President of the Province of Sassari
- In office 1 May 2000 – 9 May 2005
- Preceded by: Pietro Soddu
- Succeeded by: Alessandra Giudici

Mayor of Sassari
- In office 28 January 1994 – 8 August 1994
- Preceded by: Franco Borghetto
- Succeeded by: Giacomo Spissu

Personal details
- Born: Francesco Masala 8 September 1933 Bonorva, Province of Sassari, Kingdom of Italy
- Died: 22 March 2006 (aged 72) Sassari, Italy
- Party: Italian Social Democratic Party Forza Italia
- Occupation: Manager

= Franco Masala =

Italian politician (1933–2006)

Francesco Masala (8 September 1933 – 22 March 2006), commonly known as Franco Masala, was an Italian politician who served as mayor of Sassari in 1994 and as president of the Province of Sassari from 2000 to 2005.
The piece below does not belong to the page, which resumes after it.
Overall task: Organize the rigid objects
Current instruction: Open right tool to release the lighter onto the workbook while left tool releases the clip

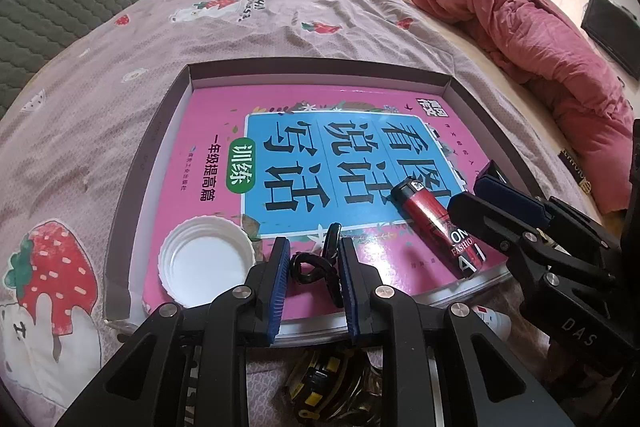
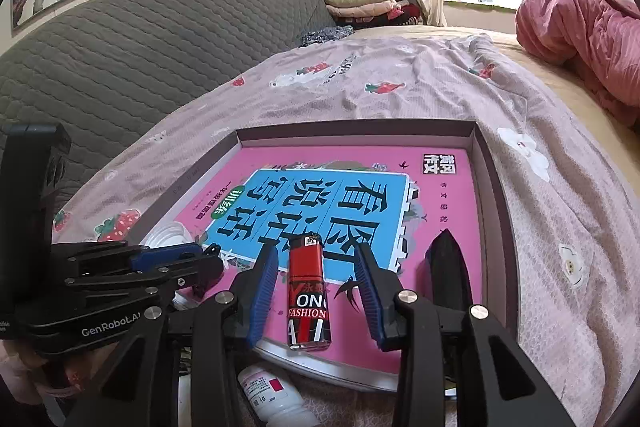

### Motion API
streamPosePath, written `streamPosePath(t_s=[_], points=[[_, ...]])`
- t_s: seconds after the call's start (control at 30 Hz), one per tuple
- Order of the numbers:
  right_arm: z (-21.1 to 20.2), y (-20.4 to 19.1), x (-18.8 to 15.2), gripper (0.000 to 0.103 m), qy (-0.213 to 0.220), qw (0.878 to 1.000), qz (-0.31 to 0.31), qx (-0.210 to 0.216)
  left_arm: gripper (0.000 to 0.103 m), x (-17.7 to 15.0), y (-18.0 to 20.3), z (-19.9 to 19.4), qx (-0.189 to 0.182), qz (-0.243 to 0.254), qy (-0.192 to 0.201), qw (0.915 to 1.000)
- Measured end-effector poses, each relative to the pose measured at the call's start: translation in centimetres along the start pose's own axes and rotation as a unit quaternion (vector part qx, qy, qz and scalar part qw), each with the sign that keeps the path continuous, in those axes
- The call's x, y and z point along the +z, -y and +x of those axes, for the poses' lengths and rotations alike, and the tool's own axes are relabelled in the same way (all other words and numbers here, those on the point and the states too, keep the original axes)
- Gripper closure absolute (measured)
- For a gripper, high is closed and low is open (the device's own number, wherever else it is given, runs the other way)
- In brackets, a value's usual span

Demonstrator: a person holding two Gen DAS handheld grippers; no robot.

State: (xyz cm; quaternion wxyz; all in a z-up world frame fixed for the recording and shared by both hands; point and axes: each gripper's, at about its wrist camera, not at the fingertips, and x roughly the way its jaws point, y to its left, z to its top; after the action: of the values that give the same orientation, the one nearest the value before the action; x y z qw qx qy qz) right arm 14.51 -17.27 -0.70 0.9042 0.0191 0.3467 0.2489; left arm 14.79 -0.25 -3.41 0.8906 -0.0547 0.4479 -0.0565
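A shallow grey box (image 1: 320,65) on the bed holds a pink book (image 1: 208,131). In the left wrist view my left gripper (image 1: 314,247) is shut on a black hair clip (image 1: 331,251), just over the book's near edge. A white cap (image 1: 208,263) lies open side up to its left. A red lighter (image 2: 308,291) lies flat on the book between the fingers of my right gripper (image 2: 316,259), which stands open; neither pad touches it. The lighter (image 1: 436,223) and right gripper (image 1: 480,187) also show in the left view.
A black pointed object (image 2: 446,267) lies on the book to the lighter's right. A white bottle (image 2: 276,395) and a yellow-black tape measure (image 1: 324,375) lie on the strawberry-print sheet in front of the box. A pink quilt (image 1: 540,39) is heaped at the right, and a grey headboard (image 2: 140,47) rises at the left.
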Motion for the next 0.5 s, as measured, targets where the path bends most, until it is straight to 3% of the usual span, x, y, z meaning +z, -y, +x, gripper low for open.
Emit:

Masala was born in Bonorva, Sardinia, in 1933. He was initially a member of the Italian Social Democratic Party (PSDI) and later joined Forza Italia.

In the 2000 provincial election, Masala was elected president of the Province of Sassari as the centre-right candidate, defeating incumbent Pietro Soddu with 53.3% of the vote.

Masala died in Sassari on 22 March 2006, aged 72, after battling a serious illness for more than a year.